> WHAT IS REQUIRED: Would you retype the records below exactly as they appear?

> SOURCE RECORDS:
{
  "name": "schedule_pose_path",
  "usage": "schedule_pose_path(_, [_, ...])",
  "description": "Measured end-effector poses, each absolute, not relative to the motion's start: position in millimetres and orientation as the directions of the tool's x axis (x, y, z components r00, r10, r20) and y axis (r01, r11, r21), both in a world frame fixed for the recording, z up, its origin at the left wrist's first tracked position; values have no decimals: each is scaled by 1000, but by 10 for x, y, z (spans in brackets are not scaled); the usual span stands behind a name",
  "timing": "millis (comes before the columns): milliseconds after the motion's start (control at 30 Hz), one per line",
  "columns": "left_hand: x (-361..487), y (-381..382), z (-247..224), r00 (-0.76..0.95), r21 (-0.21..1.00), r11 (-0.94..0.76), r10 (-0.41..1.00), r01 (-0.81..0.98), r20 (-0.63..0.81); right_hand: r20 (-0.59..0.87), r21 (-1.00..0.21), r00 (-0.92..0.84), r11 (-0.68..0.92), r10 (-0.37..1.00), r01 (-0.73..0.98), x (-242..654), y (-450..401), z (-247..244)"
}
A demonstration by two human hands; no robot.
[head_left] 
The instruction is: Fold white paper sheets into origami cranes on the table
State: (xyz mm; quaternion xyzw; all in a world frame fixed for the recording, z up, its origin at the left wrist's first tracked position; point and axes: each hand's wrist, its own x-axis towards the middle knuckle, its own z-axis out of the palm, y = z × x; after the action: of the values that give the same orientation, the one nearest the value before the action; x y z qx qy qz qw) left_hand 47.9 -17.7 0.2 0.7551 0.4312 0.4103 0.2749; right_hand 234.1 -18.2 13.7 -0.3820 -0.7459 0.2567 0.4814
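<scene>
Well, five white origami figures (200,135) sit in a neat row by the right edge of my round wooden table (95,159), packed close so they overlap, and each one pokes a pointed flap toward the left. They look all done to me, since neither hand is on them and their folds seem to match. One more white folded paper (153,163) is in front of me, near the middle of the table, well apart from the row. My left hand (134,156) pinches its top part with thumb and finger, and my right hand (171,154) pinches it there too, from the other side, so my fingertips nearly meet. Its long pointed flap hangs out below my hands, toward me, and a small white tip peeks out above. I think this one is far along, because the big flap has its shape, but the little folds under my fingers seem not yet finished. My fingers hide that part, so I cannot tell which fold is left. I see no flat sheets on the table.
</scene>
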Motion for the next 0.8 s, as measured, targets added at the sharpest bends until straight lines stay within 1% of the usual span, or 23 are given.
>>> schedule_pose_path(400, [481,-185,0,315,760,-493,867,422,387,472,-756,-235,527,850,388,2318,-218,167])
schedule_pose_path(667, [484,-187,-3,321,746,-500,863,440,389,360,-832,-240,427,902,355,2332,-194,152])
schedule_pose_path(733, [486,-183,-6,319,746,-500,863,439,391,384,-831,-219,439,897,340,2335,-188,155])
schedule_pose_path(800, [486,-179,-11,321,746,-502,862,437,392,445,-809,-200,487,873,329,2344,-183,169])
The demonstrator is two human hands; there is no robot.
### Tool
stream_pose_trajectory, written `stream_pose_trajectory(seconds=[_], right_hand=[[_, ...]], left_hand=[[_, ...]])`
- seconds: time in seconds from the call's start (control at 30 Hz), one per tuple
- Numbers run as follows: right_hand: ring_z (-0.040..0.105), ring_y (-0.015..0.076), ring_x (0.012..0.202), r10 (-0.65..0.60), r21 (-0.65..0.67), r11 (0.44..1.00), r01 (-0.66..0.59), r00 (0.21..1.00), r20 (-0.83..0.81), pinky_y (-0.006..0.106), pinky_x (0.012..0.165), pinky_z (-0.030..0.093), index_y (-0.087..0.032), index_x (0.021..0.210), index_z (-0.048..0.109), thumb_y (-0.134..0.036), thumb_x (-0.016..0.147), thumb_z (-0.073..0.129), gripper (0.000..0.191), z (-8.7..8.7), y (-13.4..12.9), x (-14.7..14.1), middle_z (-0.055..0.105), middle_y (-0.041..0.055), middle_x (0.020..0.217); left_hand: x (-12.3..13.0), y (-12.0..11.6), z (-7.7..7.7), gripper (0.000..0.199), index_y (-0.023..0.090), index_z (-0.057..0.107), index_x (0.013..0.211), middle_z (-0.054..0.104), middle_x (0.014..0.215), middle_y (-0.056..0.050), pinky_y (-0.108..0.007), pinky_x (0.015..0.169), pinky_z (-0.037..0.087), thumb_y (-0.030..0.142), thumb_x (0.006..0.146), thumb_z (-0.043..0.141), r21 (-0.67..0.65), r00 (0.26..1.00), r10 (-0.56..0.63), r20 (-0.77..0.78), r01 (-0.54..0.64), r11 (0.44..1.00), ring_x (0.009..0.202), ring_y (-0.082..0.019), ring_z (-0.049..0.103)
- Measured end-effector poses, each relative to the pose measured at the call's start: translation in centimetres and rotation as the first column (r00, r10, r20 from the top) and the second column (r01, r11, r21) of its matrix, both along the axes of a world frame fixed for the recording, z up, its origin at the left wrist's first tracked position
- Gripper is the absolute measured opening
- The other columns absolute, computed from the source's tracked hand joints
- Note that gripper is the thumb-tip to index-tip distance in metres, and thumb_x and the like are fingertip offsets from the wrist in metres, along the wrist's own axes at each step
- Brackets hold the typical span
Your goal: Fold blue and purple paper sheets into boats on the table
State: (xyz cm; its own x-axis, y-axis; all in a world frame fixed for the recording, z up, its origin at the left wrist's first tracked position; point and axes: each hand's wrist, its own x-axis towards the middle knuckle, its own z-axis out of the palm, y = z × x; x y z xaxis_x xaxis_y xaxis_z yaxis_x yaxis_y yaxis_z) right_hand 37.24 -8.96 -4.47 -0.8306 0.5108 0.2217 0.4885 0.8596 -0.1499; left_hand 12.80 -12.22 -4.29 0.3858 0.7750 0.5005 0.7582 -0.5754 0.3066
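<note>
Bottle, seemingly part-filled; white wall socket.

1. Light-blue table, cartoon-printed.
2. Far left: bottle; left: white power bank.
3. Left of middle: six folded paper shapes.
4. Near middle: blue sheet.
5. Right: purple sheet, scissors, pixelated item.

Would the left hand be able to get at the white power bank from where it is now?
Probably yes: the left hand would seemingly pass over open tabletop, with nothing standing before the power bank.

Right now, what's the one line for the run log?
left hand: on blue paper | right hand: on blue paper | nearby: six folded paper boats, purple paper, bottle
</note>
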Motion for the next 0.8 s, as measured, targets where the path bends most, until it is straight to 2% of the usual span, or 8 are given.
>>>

> WRITTEN ANSWER:
{
  "name": "schedule_pose_path",
  "usage": "schedule_pose_path(_, [_, ...])",
  "description": "Measured end-effector poses, each absolute, not relative to the motion's start: position in millimetres and orientation as the directions of the tool's x axis (x, y, z components r00, r10, r20) and y axis (r01, r11, r21), both in a world frame fixed for the recording, z up, its origin at the left wrist's first tracked position; values have no decimals: each is scaled by 1000, but by 10 for x, y, z (spans in brackets are not scaled); the usual span stands behind a name",
  "timing": "millis (comes before the columns): milliseconds after the motion's start (control at 30 Hz), one per line",
  "columns": "left_hand: x (-361..487), y (-381..382), z (-247..224), r00 (-0.76..0.95), r21 (-0.21..1.00), r11 (-0.94..0.76), r10 (-0.41..1.00), r01 (-0.81..0.98), r20 (-0.63..0.81); right_hand: r20 (-0.59..0.87), r21 (-1.00..0.21), r00 (-0.92..0.84), r11 (-0.68..0.92), r10 (-0.37..1.00), r01 (-0.73..0.98), x (-242..654), y (-450..401), z (-247..244)"
}
A demonstration by two human hands; no robot.
[head_left] 
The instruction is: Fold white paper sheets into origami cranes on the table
State: (xyz mm; quaternion xyzw; all in a world frame fixed for the recording, z up, its origin at the left wrist's first tracked position; point and axes: each hand's wrist, its own x-axis towards the middle knuckle, its own z-axis out of the palm, y = z × x; after the action: of the values that give the same orientation, the one nearest the value before the action; x y z qx qy qz qw) left_hand 47.9 -17.7 0.2 0.7551 0.4312 0.4103 0.2749; right_hand 234.1 -18.2 13.7 -0.3820 -0.7459 0.2567 0.4814
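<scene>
Well, five white origami figures (200,135) sit in a neat row by the right edge of my round wooden table (95,159), packed close so they overlap, and each one pokes a pointed flap toward the left. They look all done to me, since neither hand is on them and their folds seem to match. One more white folded paper (153,163) is in front of me, near the middle of the table, well apart from the row. My left hand (134,156) pinches its top part with thumb and finger, and my right hand (171,154) pinches it there too, from the other side, so my fingertips nearly meet. Its long pointed flap hangs out below my hands, toward me, and a small white tip peeks out above. I think this one is far along, because the big flap has its shape, but the little folds under my fingers seem not yet finished. My fingers hide that part, so I cannot tell which fold is left. I see no flat sheets on the table.
</scene>
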Motion for the next 0.8 s, as measured, targets added at the sharpest bends until straight lines stay within 1% of the usual span, or 23 are given.
>>> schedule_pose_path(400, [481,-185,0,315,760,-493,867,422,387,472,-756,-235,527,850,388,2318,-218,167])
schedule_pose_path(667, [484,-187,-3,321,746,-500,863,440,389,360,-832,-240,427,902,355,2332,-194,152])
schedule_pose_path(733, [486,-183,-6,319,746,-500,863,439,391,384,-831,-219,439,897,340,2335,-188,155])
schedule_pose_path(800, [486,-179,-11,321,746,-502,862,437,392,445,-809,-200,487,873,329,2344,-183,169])
The demonstrator is two human hands; there is no robot.
### Tool
stream_pose_trajectory, written `stream_pose_trajectory(seconds=[_], right_hand=[[_, ...]], left_hand=[[_, ...]])`
- seconds: time in seconds from the call's start (control at 30 Hz), one per tuple
- Numbers run as follows: right_hand: ring_z (-0.040..0.105), ring_y (-0.015..0.076), ring_x (0.012..0.202), r10 (-0.65..0.60), r21 (-0.65..0.67), r11 (0.44..1.00), r01 (-0.66..0.59), r00 (0.21..1.00), r20 (-0.83..0.81), pinky_y (-0.006..0.106), pinky_x (0.012..0.165), pinky_z (-0.030..0.093), index_y (-0.087..0.032), index_x (0.021..0.210), index_z (-0.048..0.109), thumb_y (-0.134..0.036), thumb_x (-0.016..0.147), thumb_z (-0.073..0.129), gripper (0.000..0.191), z (-8.7..8.7), y (-13.4..12.9), x (-14.7..14.1), middle_z (-0.055..0.105), middle_y (-0.041..0.055), middle_x (0.020..0.217); left_hand: x (-12.3..13.0), y (-12.0..11.6), z (-7.7..7.7), gripper (0.000..0.199), index_y (-0.023..0.090), index_z (-0.057..0.107), index_x (0.013..0.211), middle_z (-0.054..0.104), middle_x (0.014..0.215), middle_y (-0.056..0.050), pinky_y (-0.108..0.007), pinky_x (0.015..0.169), pinky_z (-0.037..0.087), thumb_y (-0.030..0.142), thumb_x (0.006..0.146), thumb_z (-0.043..0.141), r21 (-0.67..0.65), r00 (0.26..1.00), r10 (-0.56..0.63), r20 (-0.77..0.78), r01 (-0.54..0.64), r11 (0.44..1.00), ring_x (0.009..0.202), ring_y (-0.082..0.019), ring_z (-0.049..0.103)
- Measured end-effector poses, each relative to the pose measured at the call's start: translation in centimetres and rotation as the first column (r00, r10, r20 from the top) and the second column (r01, r11, r21) of its matrix, both along the axes of a world frame fixed for the recording, z up, its origin at the left wrist's first tracked position
- Gripper is the absolute measured opening
- The other columns absolute, computed from the source's tracked hand joints
- Note that gripper is the thumb-tip to index-tip distance in metres, and thumb_x and the like are fingertip offsets from the wrist in metres, along the wrist's own axes at each step
- Brackets hold the typical span
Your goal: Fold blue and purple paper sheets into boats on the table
State: (xyz cm; its own x-axis, y-axis; all in a world frame fixed for the recording, z up, its origin at the left wrist's first tracked position; point and axes: each hand's wrist, its own x-axis towards the middle knuckle, its own z-axis out of the palm, y = z × x; x y z xaxis_x xaxis_y xaxis_z yaxis_x yaxis_y yaxis_z) right_hand 37.24 -8.96 -4.47 -0.8306 0.5108 0.2217 0.4885 0.8596 -0.1499; left_hand 12.80 -12.22 -4.29 0.3858 0.7750 0.5005 0.7582 -0.5754 0.3066
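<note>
Bottle, seemingly part-filled; white wall socket.

1. Light-blue table, cartoon-printed.
2. Far left: bottle; left: white power bank.
3. Left of middle: six folded paper shapes.
4. Near middle: blue sheet.
5. Right: purple sheet, scissors, pixelated item.

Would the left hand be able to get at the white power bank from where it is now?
Probably yes: the left hand would seemingly pass over open tabletop, with nothing standing before the power bank.

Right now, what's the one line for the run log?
left hand: on blue paper | right hand: on blue paper | nearby: six folded paper boats, purple paper, bottle
</note>
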Motion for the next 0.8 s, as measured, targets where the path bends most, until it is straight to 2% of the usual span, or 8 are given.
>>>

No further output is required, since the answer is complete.